Procedures for Collecting Defendant’s Hair Sample
Warrantless Seizure Incident to Arrest/Custody:
A hair sample may be collected when the defendant is placed under arrest or being held in custody. See State v. Steen, 352 N.C. 227 (2000) (“this Court has approved the taking of samples of a defendant's hair and saliva as long as one day following a defendant's arrest and upon the basis of the defendant's being in police custody, rather than on the basis of the taking being incident to arrest. […] Accordingly, we hold the trial court did not err in concluding that neither a court order nor a search warrant was necessary for the police to take hair and saliva samples from defendant in the instant case.”) (internal citation omitted); State v. Thomas, 329 N.C. 423 (1991) (“The trial court committed no error in admitting evidence of defendant's fingernails, pubic hair, teeth, saliva, and lips, because that evidence was properly obtained while defendant was in police custody”); State v. Sharpe, 284 N.C. 157 (1973) (plucking of hair samples from defendant's head and arm for microscopic examination, without a warrant, was reasonable since such hairs were in plain view and the samples were not taken in any forcible or unreasonable manner).

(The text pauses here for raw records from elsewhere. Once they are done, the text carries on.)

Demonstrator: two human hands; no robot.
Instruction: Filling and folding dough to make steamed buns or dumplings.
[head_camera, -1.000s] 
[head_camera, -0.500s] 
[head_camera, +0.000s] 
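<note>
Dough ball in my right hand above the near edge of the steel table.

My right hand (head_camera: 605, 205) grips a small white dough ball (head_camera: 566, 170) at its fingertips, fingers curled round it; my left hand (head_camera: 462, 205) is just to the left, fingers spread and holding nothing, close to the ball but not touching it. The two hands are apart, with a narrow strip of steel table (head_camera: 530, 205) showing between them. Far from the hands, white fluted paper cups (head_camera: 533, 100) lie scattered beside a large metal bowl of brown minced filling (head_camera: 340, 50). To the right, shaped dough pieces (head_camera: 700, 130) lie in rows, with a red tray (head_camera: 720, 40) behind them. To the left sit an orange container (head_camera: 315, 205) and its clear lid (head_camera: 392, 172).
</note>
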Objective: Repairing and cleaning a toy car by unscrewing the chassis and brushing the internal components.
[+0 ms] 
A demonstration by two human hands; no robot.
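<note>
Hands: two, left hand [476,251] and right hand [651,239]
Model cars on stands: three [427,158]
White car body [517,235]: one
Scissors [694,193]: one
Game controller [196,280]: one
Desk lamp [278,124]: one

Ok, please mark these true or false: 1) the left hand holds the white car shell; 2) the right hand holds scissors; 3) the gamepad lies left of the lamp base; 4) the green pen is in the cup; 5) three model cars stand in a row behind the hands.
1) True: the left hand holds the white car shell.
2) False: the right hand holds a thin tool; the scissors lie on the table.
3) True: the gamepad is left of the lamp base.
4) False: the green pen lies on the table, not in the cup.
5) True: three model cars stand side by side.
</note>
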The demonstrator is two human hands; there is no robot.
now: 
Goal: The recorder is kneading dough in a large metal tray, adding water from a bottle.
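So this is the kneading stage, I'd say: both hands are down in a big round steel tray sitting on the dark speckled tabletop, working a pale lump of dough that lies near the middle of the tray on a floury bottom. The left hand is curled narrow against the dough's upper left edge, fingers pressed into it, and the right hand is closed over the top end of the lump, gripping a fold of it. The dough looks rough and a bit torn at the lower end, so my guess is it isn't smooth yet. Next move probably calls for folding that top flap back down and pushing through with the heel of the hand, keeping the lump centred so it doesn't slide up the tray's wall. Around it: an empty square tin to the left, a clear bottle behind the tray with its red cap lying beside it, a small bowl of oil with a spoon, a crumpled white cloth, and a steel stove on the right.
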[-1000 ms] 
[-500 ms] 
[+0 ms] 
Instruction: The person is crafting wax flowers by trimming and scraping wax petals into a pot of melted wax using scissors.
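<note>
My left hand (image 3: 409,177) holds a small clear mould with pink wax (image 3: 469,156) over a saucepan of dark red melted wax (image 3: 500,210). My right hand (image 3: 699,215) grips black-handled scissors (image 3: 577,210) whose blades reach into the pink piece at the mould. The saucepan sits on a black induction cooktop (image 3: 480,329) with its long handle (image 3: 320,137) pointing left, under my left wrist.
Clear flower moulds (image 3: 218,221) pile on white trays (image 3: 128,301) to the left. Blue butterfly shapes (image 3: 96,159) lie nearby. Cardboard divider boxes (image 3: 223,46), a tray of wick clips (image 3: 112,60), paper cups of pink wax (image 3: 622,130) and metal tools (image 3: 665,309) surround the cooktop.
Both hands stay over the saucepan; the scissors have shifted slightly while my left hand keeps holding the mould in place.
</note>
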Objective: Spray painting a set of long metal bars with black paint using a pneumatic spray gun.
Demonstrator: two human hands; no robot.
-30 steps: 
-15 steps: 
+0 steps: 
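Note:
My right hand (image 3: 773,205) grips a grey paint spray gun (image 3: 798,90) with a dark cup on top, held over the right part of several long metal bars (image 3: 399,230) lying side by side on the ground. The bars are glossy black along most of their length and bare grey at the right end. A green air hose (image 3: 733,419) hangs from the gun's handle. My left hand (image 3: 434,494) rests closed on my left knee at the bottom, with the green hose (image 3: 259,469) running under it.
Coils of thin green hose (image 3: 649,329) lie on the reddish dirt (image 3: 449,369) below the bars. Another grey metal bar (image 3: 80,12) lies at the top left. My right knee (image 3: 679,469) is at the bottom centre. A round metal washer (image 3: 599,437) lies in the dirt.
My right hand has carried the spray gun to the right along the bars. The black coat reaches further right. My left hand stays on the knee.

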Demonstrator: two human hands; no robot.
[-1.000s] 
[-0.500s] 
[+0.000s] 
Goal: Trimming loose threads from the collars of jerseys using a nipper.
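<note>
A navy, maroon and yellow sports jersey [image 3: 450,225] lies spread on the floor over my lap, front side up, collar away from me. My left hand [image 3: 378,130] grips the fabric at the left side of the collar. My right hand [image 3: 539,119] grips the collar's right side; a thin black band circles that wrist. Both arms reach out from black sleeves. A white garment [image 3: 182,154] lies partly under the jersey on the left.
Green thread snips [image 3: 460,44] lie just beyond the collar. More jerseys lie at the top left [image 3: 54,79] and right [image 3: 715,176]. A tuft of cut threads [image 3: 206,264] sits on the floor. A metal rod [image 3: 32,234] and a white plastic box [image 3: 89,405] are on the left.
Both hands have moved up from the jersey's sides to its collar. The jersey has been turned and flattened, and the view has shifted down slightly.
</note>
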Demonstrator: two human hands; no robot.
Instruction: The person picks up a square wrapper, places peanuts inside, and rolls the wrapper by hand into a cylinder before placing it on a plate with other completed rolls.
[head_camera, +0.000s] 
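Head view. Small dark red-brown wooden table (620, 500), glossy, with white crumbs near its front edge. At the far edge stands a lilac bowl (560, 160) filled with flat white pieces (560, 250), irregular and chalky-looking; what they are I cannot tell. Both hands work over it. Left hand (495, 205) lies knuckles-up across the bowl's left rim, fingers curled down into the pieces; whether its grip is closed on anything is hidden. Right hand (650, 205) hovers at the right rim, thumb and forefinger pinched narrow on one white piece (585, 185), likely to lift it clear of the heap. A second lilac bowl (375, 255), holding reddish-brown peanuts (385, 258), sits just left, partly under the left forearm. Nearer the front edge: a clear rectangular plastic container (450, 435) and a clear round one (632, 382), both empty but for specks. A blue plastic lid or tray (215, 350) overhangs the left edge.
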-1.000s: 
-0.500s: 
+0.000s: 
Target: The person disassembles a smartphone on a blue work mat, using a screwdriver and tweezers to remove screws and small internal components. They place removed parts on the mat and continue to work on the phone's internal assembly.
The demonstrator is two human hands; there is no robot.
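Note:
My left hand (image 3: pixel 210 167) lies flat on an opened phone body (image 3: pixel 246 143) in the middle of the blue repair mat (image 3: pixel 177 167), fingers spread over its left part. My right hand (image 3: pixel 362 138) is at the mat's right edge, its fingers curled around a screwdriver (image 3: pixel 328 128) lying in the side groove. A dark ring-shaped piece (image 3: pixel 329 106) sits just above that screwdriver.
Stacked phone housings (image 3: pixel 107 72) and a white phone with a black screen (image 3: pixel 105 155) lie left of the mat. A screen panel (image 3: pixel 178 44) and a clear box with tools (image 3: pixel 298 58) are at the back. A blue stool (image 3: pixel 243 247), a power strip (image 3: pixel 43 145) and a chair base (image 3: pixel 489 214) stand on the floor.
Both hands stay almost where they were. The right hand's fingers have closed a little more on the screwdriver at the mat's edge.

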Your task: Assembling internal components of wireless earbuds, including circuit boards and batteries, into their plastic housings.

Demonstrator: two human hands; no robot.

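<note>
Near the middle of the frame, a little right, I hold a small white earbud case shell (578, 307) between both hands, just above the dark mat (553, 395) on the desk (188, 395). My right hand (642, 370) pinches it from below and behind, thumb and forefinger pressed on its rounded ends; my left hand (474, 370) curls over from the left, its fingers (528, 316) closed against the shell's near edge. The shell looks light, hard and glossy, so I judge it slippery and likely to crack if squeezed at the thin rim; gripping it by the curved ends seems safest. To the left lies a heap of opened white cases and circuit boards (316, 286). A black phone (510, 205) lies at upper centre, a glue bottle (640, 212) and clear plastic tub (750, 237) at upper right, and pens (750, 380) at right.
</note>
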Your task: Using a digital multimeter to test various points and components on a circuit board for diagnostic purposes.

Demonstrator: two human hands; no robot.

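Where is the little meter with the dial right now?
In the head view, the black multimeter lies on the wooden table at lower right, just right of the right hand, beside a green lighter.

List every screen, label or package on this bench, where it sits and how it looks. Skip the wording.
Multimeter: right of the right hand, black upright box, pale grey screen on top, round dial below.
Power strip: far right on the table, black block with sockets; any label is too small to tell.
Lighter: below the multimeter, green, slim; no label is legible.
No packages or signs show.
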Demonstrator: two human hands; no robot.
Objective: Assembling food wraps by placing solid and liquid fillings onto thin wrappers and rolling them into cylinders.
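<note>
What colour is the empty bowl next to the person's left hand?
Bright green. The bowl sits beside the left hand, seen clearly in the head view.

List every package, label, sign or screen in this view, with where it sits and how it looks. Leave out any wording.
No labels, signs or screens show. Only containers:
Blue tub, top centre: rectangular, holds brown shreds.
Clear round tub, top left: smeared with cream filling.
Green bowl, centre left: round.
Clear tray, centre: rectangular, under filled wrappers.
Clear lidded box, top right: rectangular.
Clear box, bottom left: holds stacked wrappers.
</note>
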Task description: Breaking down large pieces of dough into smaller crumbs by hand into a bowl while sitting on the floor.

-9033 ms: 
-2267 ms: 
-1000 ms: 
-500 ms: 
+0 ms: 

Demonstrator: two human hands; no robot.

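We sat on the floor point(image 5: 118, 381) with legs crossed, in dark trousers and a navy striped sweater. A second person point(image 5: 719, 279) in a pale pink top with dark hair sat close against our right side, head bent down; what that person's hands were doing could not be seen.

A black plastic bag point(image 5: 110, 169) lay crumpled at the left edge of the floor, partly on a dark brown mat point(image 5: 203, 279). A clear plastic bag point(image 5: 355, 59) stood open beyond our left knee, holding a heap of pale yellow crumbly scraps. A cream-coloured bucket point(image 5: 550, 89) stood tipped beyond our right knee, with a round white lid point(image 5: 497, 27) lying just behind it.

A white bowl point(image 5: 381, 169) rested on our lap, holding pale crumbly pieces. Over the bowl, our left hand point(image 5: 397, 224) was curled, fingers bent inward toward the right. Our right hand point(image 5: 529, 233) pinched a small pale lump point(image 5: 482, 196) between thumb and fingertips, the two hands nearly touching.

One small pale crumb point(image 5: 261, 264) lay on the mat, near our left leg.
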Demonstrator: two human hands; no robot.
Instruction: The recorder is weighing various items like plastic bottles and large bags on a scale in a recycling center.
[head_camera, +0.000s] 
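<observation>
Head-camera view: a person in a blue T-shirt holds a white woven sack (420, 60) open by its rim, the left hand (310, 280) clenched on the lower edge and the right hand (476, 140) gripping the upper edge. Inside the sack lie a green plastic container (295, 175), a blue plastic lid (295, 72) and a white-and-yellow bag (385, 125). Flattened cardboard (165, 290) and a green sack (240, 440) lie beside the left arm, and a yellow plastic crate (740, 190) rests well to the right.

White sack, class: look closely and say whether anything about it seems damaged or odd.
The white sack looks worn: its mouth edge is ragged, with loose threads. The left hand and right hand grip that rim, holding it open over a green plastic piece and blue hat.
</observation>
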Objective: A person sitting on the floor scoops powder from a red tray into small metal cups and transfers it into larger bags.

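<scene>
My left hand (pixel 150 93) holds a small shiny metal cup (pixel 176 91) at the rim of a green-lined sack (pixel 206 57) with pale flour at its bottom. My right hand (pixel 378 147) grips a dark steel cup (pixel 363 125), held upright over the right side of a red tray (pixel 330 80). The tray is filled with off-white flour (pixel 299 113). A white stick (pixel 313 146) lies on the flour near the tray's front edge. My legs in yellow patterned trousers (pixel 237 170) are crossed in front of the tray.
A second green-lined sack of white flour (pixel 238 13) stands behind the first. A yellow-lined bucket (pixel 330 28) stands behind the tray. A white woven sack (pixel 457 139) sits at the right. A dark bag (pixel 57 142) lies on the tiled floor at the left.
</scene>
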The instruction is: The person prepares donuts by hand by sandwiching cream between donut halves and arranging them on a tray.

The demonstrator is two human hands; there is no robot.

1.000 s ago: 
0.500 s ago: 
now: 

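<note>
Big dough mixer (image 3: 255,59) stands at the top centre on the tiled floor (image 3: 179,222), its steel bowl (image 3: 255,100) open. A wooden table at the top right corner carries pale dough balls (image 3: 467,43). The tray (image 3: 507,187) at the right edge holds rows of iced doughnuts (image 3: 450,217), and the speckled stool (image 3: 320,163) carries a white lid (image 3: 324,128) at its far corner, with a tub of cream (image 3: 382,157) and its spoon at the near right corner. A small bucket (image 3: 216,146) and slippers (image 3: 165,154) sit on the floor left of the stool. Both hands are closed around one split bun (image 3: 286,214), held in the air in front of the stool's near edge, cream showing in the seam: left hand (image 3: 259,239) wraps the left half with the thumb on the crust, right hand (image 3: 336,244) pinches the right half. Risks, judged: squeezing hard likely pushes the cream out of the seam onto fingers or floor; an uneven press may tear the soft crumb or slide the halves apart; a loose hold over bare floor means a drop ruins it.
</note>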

Nontestimonial Identification Order, or Search Warrant
A nontestimonial identification order (or search warrant) may be used to obtain a sample for comparison if the defendant is not in custody. See G.S. 15A-271 et seq., and the related Pretrial entry on Nontestimonial Orders.
Consent
Finally, a defendant can always consent to providing a hair sample. See State v. Reynolds, 298 N.C. 380 (1979) (“the record discloses the defendant clearly consented to the taking of the hair sample after the officers explained that he was not required to do so. Hence, this assignment of error is overruled”).
Analysis to Show That Force Was Used
Finally, if force is an element of the crime being prosecuted, a hair analysis expert may be permitted to testify about whether it appears that force was used to remove the victim’s hairs. See State v. McNicholas, 322 N.C. 548 (1988) (presence of tissue attached to the root of the hair indicated that the hair was removed by some type of force, rather than simply falling out at the end of its natural lifecycle).